Several political observers, including Congress leaders from Maharashtra, say privately that Pawar is sure to be squee-zed administratively if not squashed politically.
So even if the Left were to countenance his cherished reforms agenda, the Congress could not. "The last thing Sonia would want is for Pawar to emerge with the sort of public acclaim that Manmohan Singh and Chidambaram earned as Finance Minister," says a senior Congress MP.
Pawar's political survival skills then will be on test even more so than his dexterity at pushing reforms past the Left. Nor is time on his side, for the Maharashtra assembly elections are due in four months.
Pawar refuses to be drawn by repeated questions on his relationship with Sonia. "I am in a separate party," he told Gulf News. "You should ask the Congress." As for the stability of the coalition, he suggests asking the prime minister about that.
He acknowledges that anti-incumbency will have some impact against the Congress-NCP regime in Maharashtra but insists that the Telgi stamp paper scandal will not dent the coalition's image.
Indeed, he holds that "Telgi has boomeranged on BJP. Mr Bhujbal has managed to explain to people in various meetings what happened". Chhagan Bhujbal is the NCP leader who was named in the scandal.

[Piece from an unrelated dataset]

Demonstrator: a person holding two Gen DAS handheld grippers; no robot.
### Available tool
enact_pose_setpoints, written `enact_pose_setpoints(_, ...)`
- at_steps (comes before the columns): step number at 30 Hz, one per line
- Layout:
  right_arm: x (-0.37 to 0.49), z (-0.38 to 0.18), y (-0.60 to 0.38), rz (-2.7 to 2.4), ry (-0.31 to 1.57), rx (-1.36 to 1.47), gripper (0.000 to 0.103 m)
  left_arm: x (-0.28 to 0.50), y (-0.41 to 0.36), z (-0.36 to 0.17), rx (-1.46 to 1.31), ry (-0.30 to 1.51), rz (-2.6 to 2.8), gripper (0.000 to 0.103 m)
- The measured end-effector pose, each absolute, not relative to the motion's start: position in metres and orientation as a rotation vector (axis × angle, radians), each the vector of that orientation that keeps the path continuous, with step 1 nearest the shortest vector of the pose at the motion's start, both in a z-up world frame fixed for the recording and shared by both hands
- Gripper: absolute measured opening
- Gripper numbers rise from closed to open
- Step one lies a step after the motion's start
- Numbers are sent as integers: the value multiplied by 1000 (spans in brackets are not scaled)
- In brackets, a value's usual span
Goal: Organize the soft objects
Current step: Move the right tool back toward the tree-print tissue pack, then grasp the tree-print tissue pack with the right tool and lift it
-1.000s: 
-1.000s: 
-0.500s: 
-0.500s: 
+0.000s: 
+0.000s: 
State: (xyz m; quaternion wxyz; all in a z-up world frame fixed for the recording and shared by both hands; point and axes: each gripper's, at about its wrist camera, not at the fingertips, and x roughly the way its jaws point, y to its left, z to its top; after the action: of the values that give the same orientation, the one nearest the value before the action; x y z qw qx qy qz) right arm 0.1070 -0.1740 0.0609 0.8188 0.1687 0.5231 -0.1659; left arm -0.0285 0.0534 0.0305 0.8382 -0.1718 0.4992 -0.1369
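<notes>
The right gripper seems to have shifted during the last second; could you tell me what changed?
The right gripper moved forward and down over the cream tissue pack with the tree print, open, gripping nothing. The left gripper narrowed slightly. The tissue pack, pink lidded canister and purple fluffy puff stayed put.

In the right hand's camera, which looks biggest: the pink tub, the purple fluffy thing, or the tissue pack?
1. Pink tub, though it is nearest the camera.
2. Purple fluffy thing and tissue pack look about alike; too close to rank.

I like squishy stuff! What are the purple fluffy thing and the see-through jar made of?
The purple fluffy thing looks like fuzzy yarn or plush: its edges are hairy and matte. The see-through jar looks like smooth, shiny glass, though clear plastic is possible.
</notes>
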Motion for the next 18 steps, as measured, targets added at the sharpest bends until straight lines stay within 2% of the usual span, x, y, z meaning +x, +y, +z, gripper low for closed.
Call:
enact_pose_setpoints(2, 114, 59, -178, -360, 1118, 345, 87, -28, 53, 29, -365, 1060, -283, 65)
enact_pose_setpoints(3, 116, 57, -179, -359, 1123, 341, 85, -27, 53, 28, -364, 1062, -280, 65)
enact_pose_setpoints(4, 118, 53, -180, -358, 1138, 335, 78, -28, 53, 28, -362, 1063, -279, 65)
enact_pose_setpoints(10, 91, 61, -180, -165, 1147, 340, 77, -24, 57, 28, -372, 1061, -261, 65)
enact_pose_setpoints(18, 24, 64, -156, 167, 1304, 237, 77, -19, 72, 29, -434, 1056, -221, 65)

Although Pawar prefers to talk of his portfolios, he turns quickly to the problems of his constituency the sugar industry of Maharashtra.
Sixty of the state's 160 sugar mills could not operate last year, he says, and he has been told that the number could be much higher this year.

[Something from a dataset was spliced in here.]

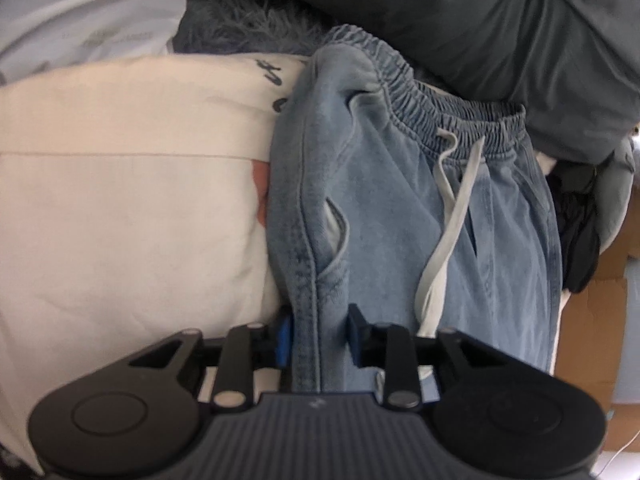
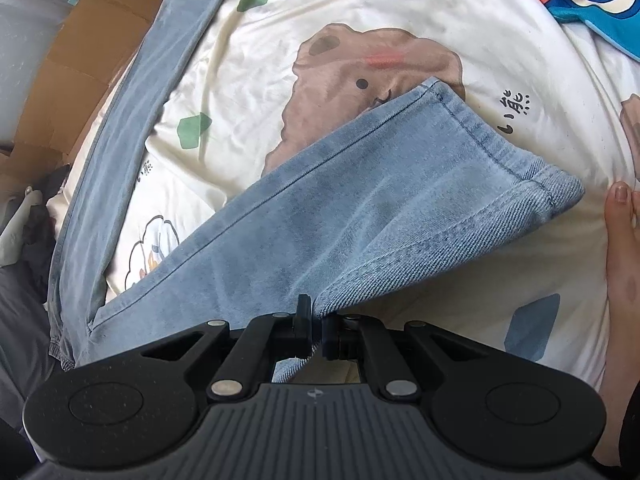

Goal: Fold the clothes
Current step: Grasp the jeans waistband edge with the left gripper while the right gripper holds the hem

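Light blue jeans (image 1: pixel 400 208) with an elastic waistband (image 1: pixel 432 108) and a pale drawstring (image 1: pixel 448 220) lie on a cream bedsheet. My left gripper (image 1: pixel 318 340) is shut on the jeans' side seam below the pocket. In the right wrist view, one trouser leg (image 2: pixel 360 208) is lifted, its hem (image 2: pixel 500 148) ahead; my right gripper (image 2: pixel 316 332) is shut on this leg's edge. The other leg (image 2: pixel 132 120) lies flat and stretches away at the left.
The cream sheet (image 2: pixel 248 60) carries a brown bear print. A dark grey pillow (image 1: pixel 500 28), a fluffy blue-grey fabric (image 1: pixel 248 20) and dark clothes (image 1: pixel 580 232) lie beyond the waistband. Cardboard (image 2: pixel 80 48) borders the bed. A bare foot (image 2: pixel 624 248) rests at the right.
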`<state>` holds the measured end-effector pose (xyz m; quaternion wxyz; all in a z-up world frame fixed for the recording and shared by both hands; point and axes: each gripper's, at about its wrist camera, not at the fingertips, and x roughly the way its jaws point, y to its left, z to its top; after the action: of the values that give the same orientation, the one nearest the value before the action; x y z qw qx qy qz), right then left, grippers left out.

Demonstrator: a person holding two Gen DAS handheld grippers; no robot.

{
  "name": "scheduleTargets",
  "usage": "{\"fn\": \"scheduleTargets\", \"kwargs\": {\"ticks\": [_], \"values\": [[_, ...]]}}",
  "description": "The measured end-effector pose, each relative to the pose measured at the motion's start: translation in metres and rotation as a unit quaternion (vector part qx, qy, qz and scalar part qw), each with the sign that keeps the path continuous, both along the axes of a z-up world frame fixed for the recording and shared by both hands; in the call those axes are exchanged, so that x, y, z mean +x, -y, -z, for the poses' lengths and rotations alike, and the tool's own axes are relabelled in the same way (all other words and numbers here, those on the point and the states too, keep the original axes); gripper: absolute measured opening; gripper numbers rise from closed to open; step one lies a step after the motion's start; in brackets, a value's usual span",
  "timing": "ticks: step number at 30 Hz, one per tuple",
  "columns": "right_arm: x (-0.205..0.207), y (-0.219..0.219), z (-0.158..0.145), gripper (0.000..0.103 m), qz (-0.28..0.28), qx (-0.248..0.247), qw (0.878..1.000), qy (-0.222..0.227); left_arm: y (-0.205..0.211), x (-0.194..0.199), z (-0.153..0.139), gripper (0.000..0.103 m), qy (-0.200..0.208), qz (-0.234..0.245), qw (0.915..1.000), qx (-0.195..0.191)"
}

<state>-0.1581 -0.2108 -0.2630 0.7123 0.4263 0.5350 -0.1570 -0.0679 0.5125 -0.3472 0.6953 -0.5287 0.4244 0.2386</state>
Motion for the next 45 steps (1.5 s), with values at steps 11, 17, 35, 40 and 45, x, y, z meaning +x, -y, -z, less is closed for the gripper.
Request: {"fn": "scheduleTargets", "kwargs": {"ticks": [11,17,35,40,45], "values": [[-0.003,-0.004,0.003,0.002,0.005,-0.001,1.000,-0.005,0.018,-0.026,0.003,0.051,0.049,-0.038,0.9968,-0.050],[-0.003,-0.002,0.002,0.002,0.006,0.000,1.000,-0.001,0.007,-0.025,0.008,0.021,0.037,-0.035,0.9970,-0.057],[0.001,0.003,-0.005,0.002,0.025,0.004,0.999,0.035,0.011,-0.015,-0.031,0.012,0.025,0.010,0.9996,-0.003],[0.007,0.004,-0.018,0.002,0.026,0.003,0.998,0.057,0.012,-0.005,-0.044,0.011,0.025,0.028,0.9993,0.008],[0.015,0.005,-0.038,0.002,0.018,-0.003,0.997,0.080,0.017,0.006,-0.059,0.010,0.037,0.040,0.9984,0.015]]}}
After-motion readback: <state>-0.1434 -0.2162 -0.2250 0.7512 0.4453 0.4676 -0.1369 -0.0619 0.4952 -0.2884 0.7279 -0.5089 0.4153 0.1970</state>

He makes sure to point out that the two ministries Agriculture and Food, along with the several related departments have been combined for the first time since the days of such heavyweights of the '70s as Jagjivan Ram and C. Subramaniam.
They fashioned India's green revolution but Pawar wants to lead the next quantum leap. India's yield of wheat is the second highest in the world and it ranks first or second in sugar, horticulture and milk output, he says. So the challenge now is to increase the yield per hectare.
He says he would like to make production competitive and cost-efficient, remove pricing, export and marketing restrictions, and to focus on organic foods - since they have a huge market in the West.
All of this of course would require mechanisation and integrated holdings, but the Left parties would pull down the government before allowing rural unemployment to rise or land ceiling to end.
So Pawar focuses on rural credit to finance modernisation by small farmers, pointing out that the Common Minimum Programme promises to double agricultural credit in three years.
He acknowledges, however, that he has his work cut out to make that happen. As he points out with a grin, banks would rather get deposits from small farmers than lend to them.